In an influential essay, The Cognitive Style of PowerPoint, Tufte argues that (PowerPoint) presentations are unsuitable for serious problems. The essay is largely polemical, with Tufte freely mixing points about affordances of the medium with criticisms of bad presentations and lazy broadsides.

Hilarious stuff first:

  1. “All 3 reports have standard PP format problems: elaborate bullet outlines; segregation of words and numbers (12 of 14 slides with quantitative data have no accompanying analysis); atrocious typography; data imprisoned in tables by thick nets of spreadsheet grids; only 10 to 20 short lines of text per slide.”
  2. “On this single Columbia slide, in a PowerPoint festival of bureaucratic hyper-rationalism, 6 different levels of hierarchy are used to classify, prioritize, and display 11 simple sentences”
  3. “In 28 books on PP presentations, the 217 data graphics depict an average of 12 numbers each. Compared to the worldwide publications shown in the table at right, the statistical graphics based on PP templates are the thinnest of all, except for those in Pravda back in 1982, when that newspaper operated as the major propaganda instrument of the Soviet communist party and a totalitarian government.”

In the essay, I could only rescue two points about affordances (that I buy):

  1. “When information is stacked in time, it is difficult to understand context and evaluate relationships.”
  2. Inefficiency: “A talk, which proceeds at a pace of 100 to 160 spoken words per minute, is not an especially high resolution method of data transmission. Rates of transmitting visual evidence can be far higher. … People read 300 to 1,000 printed words a minute, and find their way around a printed map or a 35mm slide displaying 5 to 40 MB in the visual field. Yet, in a strange reversal, nearly all PowerPoint slides that accompany talks have much lower rates of information transmission than the talk itself. As shown in this table, the PowerPoint slide typically shows 40 words, which is about 8 seconds worth of silent reading material. The slides in PP textbooks are particularly disturbing: in 28 textbooks, which should use only first-rate examples, the median number of words per slide is 15, worthy of billboards, about 3 or 4 seconds of silent reading material. This poverty of content has several sources. First, the PP design style, which typically uses only about 30% to 40% of the space available on a slide to show unique content, with all remaining space devoted to Phluff, bullets, frames, and branding. Second, the slide projection of text, which requires very large type so the audience can read the words.”

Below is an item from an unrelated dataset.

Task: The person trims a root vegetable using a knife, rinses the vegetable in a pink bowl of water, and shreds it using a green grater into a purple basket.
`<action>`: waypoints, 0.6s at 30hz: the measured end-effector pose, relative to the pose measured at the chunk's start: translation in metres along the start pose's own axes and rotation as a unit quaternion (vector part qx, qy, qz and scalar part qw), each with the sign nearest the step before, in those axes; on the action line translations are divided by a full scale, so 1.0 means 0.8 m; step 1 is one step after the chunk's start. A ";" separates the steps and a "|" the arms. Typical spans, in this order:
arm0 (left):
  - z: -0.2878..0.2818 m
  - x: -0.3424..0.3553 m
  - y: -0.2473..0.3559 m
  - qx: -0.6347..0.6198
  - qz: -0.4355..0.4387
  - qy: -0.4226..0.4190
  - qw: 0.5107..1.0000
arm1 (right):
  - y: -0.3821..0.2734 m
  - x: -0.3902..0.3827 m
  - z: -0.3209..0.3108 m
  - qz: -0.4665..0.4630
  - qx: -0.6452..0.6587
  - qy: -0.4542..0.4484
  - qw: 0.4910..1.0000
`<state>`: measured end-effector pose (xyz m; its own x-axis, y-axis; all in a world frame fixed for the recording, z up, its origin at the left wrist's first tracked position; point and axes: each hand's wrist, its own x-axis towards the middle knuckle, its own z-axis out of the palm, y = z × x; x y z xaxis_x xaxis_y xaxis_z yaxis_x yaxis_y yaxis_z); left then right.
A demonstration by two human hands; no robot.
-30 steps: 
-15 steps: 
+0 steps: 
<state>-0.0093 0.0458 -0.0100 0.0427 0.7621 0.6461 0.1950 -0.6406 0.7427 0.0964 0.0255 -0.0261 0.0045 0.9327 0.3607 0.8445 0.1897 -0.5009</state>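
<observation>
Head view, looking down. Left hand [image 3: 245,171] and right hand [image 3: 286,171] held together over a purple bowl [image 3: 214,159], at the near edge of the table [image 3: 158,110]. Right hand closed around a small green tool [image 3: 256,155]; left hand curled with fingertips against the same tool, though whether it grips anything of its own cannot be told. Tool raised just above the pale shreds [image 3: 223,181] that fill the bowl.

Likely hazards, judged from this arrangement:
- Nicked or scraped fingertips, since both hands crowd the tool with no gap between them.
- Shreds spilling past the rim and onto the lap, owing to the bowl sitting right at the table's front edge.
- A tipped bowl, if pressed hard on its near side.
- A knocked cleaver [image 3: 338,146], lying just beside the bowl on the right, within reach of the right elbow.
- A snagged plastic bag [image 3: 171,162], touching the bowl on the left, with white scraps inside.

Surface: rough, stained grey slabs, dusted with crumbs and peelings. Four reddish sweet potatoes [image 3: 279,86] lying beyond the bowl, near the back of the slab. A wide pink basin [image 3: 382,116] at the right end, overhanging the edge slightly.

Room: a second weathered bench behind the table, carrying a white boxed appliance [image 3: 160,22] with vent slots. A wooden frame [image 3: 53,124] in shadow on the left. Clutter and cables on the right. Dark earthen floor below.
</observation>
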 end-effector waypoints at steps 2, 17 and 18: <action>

From Working Backwards, which cites the article as the reason Amazon pivoted from presentations to 6-pagers for its S-team meetings, there is one more reasonable point about presentations more generally:

“…the public speaking skills of the presenter, and the graphics arts expertise behind their slide deck, have an undue—and highly variable—effect on how well their ideas are understood.”

Working Backwards

The points about graphics arts expertise, etc., apply to all documents but are likely less true for reports than presentations. (It would be great to test the effect of the prettiness of graphics on their persuasiveness.)

Reading the essay made me think harder about why we use presentations in meetings about complex topics more generally. For instance, academics frequently present to other academics. Replacing presentations with 6-pagers that people quietly read and comment on at the start of the meeting and then discuss may yield higher quality comments and better discussion and better evaluation of the scholar (and the scholarship).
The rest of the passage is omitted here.